_TASK STATEMENT_.
When you copy the material below, keep every line exact and omit the pictures.

-- Opening Marker --

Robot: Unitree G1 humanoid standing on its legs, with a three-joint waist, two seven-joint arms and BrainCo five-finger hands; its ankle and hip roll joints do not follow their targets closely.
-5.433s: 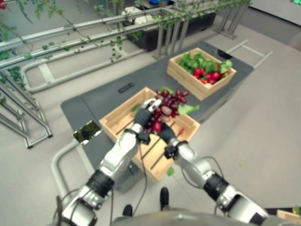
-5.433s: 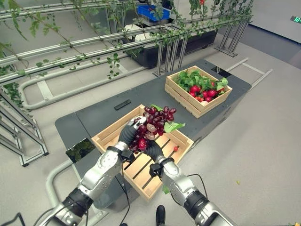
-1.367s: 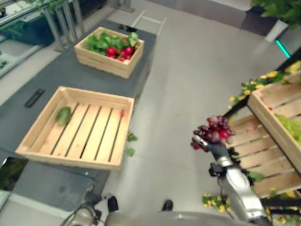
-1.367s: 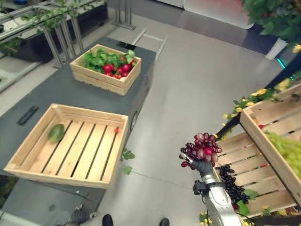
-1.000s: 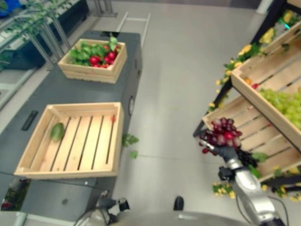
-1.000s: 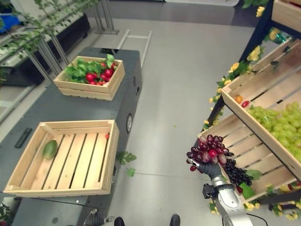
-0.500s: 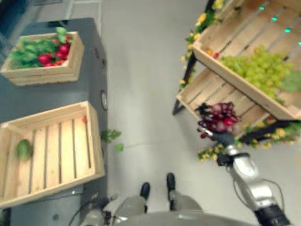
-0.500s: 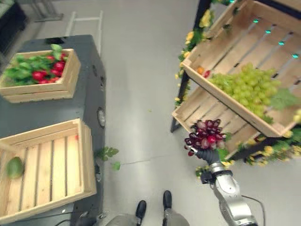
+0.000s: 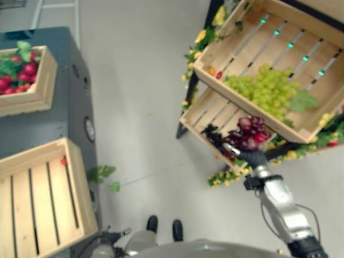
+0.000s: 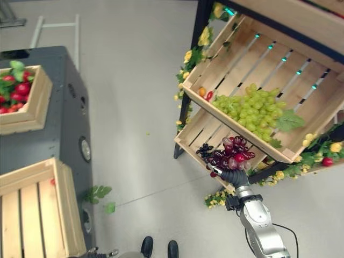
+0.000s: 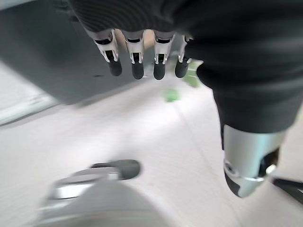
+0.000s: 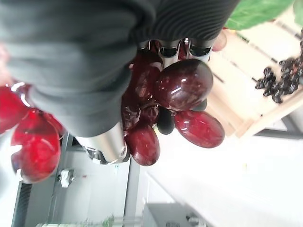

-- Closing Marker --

_ANSWER BELOW_.
Robot: Unitree G1 humanoid standing on its legs, with a three-joint waist, two seven-joint arms and BrainCo five-finger hands; its ankle and hip roll joints do not follow their targets closely.
-5.433s: 
-5.433s: 
-1.367s: 
-1.367s: 
-1.000s: 
-1.000s: 
-0.500s: 
-0.500s: 
+0.000s: 
+0.000s: 
+0.000s: 
+0.000s: 

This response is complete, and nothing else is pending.